Sacks discussed the dynamic of Monster’s 2011 three-man Executive team with Beverage Industry, saying “What’s interesting is that each of us have very different disciplines and strengths.”

“We’re very, very different people. We’re fortunate that we’re able to put our heads together and ultimately achieve a good balance between us. Some of our ideas are very aggressive but through having worked closely with each other for so long, we are often comfortable with moving ahead with ideas that conservative management wouldn’t go with. On the other side, the other members of the team will pull you back when you go too far. We really have a nice blend of many styles between the three of us.”

“We have a small, but extremely competent executive management team who are all intimately involved throughout the business,” he says. “We’re all players. We don’t have any formality. We don’t have any politics. Everybody is able to share their views and make recommendations from the most junior guys up. We think everybody should be able to express their views and they should be respected.”

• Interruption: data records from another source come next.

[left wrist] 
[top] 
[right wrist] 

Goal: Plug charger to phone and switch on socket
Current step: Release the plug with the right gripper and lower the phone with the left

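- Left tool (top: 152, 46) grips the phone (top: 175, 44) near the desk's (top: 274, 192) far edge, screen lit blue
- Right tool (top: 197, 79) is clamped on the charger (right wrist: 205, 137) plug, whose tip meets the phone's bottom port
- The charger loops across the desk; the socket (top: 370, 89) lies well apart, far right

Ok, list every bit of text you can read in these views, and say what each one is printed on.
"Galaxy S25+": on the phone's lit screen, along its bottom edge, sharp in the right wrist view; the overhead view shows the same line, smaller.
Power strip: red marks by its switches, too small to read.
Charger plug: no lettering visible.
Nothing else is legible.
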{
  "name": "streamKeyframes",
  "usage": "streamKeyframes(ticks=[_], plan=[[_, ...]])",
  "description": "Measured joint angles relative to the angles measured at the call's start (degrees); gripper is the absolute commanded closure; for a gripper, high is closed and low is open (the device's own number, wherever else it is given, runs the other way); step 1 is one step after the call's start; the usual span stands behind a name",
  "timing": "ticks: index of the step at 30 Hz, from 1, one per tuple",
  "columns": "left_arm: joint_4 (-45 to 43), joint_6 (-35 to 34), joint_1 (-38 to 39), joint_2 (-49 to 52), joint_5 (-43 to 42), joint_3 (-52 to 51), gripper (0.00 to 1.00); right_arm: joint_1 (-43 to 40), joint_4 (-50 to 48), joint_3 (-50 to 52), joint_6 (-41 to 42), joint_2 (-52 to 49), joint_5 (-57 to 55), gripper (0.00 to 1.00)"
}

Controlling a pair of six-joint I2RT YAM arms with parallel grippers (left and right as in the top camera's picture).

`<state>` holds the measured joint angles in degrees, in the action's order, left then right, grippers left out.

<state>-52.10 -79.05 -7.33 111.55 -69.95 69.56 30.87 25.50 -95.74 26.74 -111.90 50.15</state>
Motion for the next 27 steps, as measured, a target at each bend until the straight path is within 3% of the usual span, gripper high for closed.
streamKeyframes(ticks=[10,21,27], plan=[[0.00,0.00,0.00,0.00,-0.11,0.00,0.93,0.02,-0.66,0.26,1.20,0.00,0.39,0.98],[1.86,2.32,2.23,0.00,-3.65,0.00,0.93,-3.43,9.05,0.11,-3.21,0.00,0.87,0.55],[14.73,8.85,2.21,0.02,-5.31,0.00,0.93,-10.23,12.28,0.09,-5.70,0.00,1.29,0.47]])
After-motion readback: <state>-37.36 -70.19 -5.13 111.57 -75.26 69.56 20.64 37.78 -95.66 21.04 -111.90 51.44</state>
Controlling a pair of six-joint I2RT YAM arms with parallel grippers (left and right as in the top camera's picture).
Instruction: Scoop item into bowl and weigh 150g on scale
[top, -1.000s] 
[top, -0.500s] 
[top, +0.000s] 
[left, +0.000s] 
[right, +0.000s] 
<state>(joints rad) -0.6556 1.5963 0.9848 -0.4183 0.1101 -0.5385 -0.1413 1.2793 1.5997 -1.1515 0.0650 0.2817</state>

Rodney Sacks did not become a Billionaire alone; neither did his business partner, Hilton Schlosberg for that matter. Teamwork flows throughout the entirety of this man’s story. Remember when he borrowed money from friends and family when all he had was this yearning to own a company – he didn’t even know what he wanted the company to do at that point!

Then there came the Hansen board which included legendary members like Harold Taber who helped the company weave its way through the trials and tribulations of launching a new beverage product. Strategic partnerships with other companies, innovative employees, enthusiastic gas station owners like Bahu, dedicated consumers, loyal athletes, etc.

At first, I couldn’t help but wonder how there was so little known in regards to the personal life of the Billionaire Founder of a brand like Monster. Now it’s a bit easier to grasp. Maybe Rodney Sacks is giving a silent nod to everybody who played their individual, potent, and absolutely necessary role in creating Monster by staying out of the spotlight.

He knows the brand represents so much more than himself.